Abstract
Case description:
Conventional methods for producing custom prosthetic fingers are time-consuming, can be uncomfortable for the patient, and require a skilled prosthetist. The subject was a 40-year-old male with congenital absence of the thumb and related metacarpal bone on the right non-dominant hand, anomaly of the lengths of individual upper limb segments, and contracture of the elbow joint. This hand presentation made it impossible for him to perform thumb opposition, which is a very important function for common daily activities.
Objective:
The goal was to design an individual passive thumb prosthesis using free open-source software, 3D scanning technology, and additive manufacturing methods (i.e., fused filament fabrication).
Study design:
Case report.
Treatment:
Artificial thumb prostheses with two types of bases and fastening interfaces were designed and manufactured. One combination was chosen as the best alternative.
Outcomes:
The shape, positioning, firmness, and fastening of the prosthesis were compliant enough for the patient to be able to hold objects with his healthy fingers and artificial thumb.

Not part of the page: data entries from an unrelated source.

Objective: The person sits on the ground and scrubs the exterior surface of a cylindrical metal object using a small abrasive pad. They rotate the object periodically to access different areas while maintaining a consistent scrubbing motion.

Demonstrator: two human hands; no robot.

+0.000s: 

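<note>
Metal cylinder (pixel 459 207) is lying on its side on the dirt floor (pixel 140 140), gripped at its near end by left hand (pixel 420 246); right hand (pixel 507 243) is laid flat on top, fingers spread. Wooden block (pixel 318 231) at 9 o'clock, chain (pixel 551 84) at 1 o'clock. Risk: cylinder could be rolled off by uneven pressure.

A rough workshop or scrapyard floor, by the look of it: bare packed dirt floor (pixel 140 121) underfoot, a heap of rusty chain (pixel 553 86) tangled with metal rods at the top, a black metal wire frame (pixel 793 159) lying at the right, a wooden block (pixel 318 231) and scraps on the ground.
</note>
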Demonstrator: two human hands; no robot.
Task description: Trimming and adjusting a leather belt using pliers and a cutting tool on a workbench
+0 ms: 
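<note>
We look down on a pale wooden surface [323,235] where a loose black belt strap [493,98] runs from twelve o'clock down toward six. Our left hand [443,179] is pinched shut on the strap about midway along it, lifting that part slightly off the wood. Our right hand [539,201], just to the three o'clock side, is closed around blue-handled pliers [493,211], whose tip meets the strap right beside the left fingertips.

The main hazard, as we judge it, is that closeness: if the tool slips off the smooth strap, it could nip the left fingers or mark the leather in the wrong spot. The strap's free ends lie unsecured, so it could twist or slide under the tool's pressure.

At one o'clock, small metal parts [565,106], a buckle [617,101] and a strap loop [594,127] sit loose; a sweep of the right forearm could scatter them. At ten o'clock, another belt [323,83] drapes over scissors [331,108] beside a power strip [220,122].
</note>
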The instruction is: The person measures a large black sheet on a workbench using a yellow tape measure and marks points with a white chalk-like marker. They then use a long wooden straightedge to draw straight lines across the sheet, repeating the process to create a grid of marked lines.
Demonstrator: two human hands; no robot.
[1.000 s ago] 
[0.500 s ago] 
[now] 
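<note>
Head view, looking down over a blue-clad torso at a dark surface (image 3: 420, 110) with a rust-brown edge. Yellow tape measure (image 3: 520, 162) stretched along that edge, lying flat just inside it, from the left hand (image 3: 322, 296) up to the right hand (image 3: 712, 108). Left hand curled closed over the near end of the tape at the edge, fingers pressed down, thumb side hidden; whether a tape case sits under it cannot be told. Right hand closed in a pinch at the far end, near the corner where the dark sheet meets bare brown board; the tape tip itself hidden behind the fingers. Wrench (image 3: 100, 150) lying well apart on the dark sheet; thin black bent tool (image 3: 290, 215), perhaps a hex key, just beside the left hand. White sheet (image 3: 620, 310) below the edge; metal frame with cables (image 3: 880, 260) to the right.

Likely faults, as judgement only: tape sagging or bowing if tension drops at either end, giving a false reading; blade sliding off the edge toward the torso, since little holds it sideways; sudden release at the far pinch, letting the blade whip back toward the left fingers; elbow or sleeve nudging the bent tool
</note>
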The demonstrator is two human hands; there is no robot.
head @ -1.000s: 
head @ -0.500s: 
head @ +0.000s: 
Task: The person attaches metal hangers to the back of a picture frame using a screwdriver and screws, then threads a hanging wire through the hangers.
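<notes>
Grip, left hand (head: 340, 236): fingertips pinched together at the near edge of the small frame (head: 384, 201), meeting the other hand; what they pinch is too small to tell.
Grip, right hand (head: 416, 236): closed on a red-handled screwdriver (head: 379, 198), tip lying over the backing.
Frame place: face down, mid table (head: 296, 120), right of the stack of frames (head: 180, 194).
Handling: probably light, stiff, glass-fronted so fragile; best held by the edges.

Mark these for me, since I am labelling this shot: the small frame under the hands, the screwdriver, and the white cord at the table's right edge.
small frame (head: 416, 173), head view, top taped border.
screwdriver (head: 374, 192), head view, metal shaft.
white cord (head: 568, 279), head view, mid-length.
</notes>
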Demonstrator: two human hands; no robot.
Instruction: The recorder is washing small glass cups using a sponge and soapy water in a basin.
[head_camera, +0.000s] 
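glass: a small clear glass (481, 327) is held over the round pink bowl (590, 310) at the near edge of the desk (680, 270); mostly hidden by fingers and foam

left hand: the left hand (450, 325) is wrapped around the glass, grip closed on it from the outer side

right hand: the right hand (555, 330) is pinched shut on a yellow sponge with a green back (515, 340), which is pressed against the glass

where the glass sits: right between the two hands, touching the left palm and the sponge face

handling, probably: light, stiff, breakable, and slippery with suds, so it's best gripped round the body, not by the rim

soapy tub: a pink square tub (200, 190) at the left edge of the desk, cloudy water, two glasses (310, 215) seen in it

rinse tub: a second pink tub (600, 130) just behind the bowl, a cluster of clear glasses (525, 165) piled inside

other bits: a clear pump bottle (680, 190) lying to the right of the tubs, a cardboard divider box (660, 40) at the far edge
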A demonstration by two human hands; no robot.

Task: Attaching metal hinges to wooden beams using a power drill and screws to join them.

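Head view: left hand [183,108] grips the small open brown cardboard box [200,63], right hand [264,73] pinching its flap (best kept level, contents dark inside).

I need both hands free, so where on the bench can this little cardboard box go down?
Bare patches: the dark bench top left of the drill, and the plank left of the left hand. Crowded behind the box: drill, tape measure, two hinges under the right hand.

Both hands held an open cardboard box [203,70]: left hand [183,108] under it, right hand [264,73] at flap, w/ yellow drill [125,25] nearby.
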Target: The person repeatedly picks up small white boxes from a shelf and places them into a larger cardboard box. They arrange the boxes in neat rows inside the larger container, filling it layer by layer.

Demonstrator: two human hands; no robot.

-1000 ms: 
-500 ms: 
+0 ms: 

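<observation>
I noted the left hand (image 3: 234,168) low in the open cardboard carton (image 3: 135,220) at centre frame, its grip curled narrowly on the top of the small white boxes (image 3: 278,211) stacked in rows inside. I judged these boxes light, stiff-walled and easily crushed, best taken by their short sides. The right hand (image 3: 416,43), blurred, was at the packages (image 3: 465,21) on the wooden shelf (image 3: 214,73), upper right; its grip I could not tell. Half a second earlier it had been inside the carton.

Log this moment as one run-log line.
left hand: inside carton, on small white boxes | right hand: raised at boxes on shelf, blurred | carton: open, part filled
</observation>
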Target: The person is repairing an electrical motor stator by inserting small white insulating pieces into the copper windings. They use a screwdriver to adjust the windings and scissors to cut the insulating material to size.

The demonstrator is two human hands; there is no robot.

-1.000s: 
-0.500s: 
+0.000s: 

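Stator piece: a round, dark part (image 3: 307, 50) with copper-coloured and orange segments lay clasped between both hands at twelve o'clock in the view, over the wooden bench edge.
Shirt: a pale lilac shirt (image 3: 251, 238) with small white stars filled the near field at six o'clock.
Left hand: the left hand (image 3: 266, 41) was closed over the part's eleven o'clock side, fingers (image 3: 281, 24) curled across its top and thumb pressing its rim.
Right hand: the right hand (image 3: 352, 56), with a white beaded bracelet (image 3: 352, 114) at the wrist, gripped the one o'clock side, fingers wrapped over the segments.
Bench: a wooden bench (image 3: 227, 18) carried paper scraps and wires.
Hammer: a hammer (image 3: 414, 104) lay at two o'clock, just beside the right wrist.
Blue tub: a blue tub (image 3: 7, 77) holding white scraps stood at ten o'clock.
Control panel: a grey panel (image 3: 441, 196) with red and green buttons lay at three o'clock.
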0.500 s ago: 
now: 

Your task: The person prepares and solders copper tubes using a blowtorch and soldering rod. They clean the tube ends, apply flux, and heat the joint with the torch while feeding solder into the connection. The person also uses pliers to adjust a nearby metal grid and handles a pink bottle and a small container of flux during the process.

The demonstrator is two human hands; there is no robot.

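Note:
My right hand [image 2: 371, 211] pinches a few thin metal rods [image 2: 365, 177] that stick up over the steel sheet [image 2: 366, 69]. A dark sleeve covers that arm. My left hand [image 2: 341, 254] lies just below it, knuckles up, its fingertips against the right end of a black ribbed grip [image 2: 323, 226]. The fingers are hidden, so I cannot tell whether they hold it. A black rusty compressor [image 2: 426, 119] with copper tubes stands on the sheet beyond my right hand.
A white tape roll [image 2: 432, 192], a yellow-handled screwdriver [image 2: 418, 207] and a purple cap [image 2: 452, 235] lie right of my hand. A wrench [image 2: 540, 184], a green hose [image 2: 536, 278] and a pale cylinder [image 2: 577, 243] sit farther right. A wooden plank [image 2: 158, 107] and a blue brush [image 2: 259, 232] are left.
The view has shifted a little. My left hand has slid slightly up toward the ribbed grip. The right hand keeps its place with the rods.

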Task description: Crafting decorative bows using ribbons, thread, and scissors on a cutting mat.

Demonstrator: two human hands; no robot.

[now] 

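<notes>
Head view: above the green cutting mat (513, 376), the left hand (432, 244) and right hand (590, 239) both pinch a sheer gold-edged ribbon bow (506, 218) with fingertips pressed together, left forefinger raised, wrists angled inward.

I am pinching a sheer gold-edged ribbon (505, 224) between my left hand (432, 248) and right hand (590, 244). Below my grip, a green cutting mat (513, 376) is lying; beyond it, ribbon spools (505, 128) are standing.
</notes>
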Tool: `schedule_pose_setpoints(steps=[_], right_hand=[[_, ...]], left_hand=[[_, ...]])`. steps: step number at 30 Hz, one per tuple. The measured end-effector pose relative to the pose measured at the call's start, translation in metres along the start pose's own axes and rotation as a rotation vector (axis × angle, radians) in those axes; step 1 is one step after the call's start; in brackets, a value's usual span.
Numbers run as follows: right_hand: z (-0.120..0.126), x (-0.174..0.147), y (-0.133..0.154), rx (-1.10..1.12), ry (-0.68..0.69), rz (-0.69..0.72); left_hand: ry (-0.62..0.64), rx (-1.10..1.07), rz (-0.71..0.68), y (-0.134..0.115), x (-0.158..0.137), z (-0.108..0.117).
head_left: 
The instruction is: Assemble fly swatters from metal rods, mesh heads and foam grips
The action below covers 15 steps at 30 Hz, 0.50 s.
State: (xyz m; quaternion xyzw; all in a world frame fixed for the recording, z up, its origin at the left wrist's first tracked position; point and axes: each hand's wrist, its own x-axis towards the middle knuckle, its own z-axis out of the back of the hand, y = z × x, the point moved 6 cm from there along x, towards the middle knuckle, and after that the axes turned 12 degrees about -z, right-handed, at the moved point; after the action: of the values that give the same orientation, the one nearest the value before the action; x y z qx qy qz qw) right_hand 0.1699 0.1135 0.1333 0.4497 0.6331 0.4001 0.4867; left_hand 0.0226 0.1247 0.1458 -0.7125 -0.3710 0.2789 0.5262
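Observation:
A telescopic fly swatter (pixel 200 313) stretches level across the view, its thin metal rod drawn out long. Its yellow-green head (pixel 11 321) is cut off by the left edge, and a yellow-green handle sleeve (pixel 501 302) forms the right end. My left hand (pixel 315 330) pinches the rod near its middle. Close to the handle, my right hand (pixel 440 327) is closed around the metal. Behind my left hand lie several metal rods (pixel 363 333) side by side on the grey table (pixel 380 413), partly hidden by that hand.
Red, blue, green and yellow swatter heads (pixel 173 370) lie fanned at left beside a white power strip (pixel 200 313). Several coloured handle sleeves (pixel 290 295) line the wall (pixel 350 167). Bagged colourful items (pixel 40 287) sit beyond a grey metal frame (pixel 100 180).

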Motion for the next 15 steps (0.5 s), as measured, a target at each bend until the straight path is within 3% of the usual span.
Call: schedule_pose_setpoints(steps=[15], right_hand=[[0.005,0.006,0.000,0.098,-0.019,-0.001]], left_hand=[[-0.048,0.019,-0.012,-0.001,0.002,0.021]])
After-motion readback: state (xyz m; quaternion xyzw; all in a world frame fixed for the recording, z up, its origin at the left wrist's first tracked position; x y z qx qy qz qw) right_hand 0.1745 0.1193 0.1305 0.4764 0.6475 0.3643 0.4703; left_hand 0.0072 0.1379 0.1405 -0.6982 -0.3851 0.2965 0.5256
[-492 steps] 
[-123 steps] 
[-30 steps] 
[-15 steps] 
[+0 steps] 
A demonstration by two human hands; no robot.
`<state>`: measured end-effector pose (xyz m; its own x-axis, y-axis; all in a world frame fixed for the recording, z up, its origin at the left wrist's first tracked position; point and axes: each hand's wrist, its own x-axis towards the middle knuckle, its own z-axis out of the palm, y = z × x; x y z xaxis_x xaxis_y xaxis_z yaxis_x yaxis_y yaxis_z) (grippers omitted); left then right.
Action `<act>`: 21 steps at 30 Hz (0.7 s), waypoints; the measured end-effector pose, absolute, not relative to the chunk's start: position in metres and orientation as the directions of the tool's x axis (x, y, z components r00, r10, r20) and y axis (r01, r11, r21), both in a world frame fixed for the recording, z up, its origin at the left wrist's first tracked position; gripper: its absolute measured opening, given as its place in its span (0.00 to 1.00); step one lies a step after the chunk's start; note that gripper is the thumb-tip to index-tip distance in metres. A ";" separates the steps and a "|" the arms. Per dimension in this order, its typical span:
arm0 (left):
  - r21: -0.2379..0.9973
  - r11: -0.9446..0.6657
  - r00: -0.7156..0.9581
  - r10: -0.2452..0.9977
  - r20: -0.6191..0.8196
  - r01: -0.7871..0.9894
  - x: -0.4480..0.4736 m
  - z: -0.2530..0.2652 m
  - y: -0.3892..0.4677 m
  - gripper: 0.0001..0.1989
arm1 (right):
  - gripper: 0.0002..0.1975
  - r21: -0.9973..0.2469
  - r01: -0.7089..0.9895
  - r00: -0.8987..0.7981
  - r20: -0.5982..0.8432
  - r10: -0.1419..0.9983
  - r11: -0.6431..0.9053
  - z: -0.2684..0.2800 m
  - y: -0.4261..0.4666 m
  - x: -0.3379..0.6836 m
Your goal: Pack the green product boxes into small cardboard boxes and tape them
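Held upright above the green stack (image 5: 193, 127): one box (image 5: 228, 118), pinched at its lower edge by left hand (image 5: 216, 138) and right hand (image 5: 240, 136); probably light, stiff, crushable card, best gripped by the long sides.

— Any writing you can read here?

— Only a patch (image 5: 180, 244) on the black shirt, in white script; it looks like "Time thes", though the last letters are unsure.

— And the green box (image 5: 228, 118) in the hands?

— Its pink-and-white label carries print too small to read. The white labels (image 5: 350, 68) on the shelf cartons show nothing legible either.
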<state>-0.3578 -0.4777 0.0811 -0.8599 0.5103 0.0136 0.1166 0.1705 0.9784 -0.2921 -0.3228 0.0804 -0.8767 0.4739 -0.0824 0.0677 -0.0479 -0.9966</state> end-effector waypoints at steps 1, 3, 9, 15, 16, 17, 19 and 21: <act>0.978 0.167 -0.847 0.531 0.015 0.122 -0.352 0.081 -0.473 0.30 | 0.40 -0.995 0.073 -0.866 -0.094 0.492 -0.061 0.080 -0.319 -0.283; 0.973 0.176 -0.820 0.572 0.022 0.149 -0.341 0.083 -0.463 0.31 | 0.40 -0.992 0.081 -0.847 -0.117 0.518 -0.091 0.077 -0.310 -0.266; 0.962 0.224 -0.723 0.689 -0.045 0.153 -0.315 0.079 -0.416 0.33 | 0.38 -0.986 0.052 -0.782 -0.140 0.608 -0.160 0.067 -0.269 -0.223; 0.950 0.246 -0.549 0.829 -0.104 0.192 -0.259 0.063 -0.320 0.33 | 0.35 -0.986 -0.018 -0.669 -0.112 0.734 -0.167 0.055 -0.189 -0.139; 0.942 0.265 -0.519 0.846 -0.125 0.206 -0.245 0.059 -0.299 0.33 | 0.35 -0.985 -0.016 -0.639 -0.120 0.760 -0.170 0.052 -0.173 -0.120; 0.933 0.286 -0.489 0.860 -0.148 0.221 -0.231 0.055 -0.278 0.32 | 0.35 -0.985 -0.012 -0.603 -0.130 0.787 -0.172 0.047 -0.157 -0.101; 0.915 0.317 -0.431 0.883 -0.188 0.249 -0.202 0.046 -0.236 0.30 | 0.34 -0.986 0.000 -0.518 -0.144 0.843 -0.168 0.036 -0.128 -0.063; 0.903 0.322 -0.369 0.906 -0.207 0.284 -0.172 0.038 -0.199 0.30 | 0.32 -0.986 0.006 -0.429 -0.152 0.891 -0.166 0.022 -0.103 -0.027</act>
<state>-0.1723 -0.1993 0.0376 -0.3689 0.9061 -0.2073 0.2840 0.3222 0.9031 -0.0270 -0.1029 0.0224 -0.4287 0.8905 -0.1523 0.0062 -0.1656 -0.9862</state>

This innovative approach to fabrication of a custom thumb prosthesis provided considerable advantages in terms of custom sizing, manufacturing time, rapid production, iteration, comfort, and costs when compared to conventional methods of manufacturing a hand prosthesis.
Conclusion:
The methodology of designing and manufacturing a prosthetic thumb using 3D scanning and additive manufacturing technologies have been demonstrated to be adequate from a practical point of view. These technologies show potential for use in the practice of prosthetics.
Case description
Hands and fingers are important for communication and social contact, in addition to their fundamental functions of grasping, feeling, and manipulating objects. Absence of the thumb considerably impairs the ability to grasp objects and causes physical, psychosocial, and economic damage to an individual. 1 The restriction of normal activities as the result of amputation or congenital anomalies is also linked to the occurrence of depression. 2 The psychological impact of a visible disfigurement or difference may depend on self-perceived appearance rather than on the objectively-assessed extent of disfigurement. Adjusting to amputation or limb difference is a complex process involving individual variations. 3 Innovative methods like 3D scanning and printing allow the realization of products with custom sizing, reduced cost, improved comfort of use, and rapid production and iteration of prosthetic devices.4–6 There is great potential in 3D printing to transform the fabrication process of medical devices.7,8
The subject was a 40-year-old male with congenital absence of the thumb and related metacarpal bone on the right non-dominant hand, anomaly of the lengths of individual upper limb segments, and contracture of the elbow (Figure 1). This hand anomaly made it impossible for him to perform thumb opposition. The subject stated that he was not satisfied with the shape and stabilization of the prosthesis he was using and wanted a new, low-cost, passive prosthesis. This was the main reason to design an individual thumb prosthesis using free open-source software, 3D scanning technology and manufacturing using additive methods. The subject gave written permission to publish his photographs and case information.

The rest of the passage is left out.